I also wish someone had warned me just how fantastically frustrating kids can be.
Alexis has been on a streak of sass lately, which HOMEY DON'T PLAY THAT. I have no patience for the talking back business so it's a fast track to time out around here. Confounding the issue is that the kid has recently taken to saying "I didn't!" when she gets caught red-handed doing something.
For example, this evening Alexis said something stupid and I scolded her for being rude to me. Her response was, "But I wasn't!"
I WAS THERE, CHILD. Should I start videotaping our conversations so that I can display the evidence on a big screen TV? I'll grant the kid that it was a minor violation, but since I've been the Sass Police lately, it shouldn't have surprised her that I called her on it.
Regardless, I sent the kid straight to time out. She knew it was mostly because she denied doing anything wrong and blah, blah, blah.
A few minutes passed by and I went to talk to the kid about earning her way out of purgatory.
As I sat on the step, Alexis' eyes locked on mine. She had purposely opened them as wide as she could as she stuck her lower lip out ever so slightly. "I'm really sorry, momma," she said.
Nicely played, don't you think? We chatted for a minute about what she had done. I held my face stern as I told her how disappointed I was with her behavior.
As I gave her my best, "You are SO in trouble" glare, it started. She turned up the corners of her mouth ever so slightly. She turned the lights on deep in her eyes and they began to glow brighter and brighter as her mouth turned up more and more and more until she finally let out a little chuckle.
"I really love you, momma," she gushed as she began to giggle.
I know when I'm being played and I was being played. Like a fiddle. But do you know how contagious that child's laugh is? It's ... OYE.

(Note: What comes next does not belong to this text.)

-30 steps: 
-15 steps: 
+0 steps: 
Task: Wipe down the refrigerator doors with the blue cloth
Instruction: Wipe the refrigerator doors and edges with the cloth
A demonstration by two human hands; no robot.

I don't have a recent video, which is a travesty that I will fix soon, but here:
THAT LAUGH. OMG.
It is a weapon of mass destruction. It is so contagious that there is absolutely no way you can't join in.
She knows it. She uses it against people.
It's fantastically frustrating that the kid has already figured out that laughter can fix so many things in this world.
Reader Comments (6)
My niece (almost 3yrs) put lately a toy in purpose in an odd place and went then to the kitchen to get my sister with: "Mommy - I can't find my toy, you need to find it for me."
Then she watched me sister crawling on her knees through the children room searching for a tiny dollhouse TV. After a while she started grinning and not much later she fell down to the floor laughing like hell. Then she openend the tiny dollhouse closet where she had hid the tiny dollhouse TV and laughed even harder.
That was the moment were some education should have kicked in, but my sister could not do anything else than rolling on the floor laughing with her little girl.
The laughter of a child is what makes mother earth a good place.
100 percent normal. My son does the same things. At 7, almost 8, the talking back is waning somewhat. The denying is still there. I can witness him do it and he`ll insist he didn't. Time out for him too. And lavish praise when he admits a behavior (coupled with punishment depending on the behavior but often its just little stuff, spilled drink, Wii remote left on the floor.) Hard for me to remember that it's developmental and like anything else it will pass, at least temporarily, until the next phase!
i just love that child
I'm pretty sure they're made that way so that we continue the species. :)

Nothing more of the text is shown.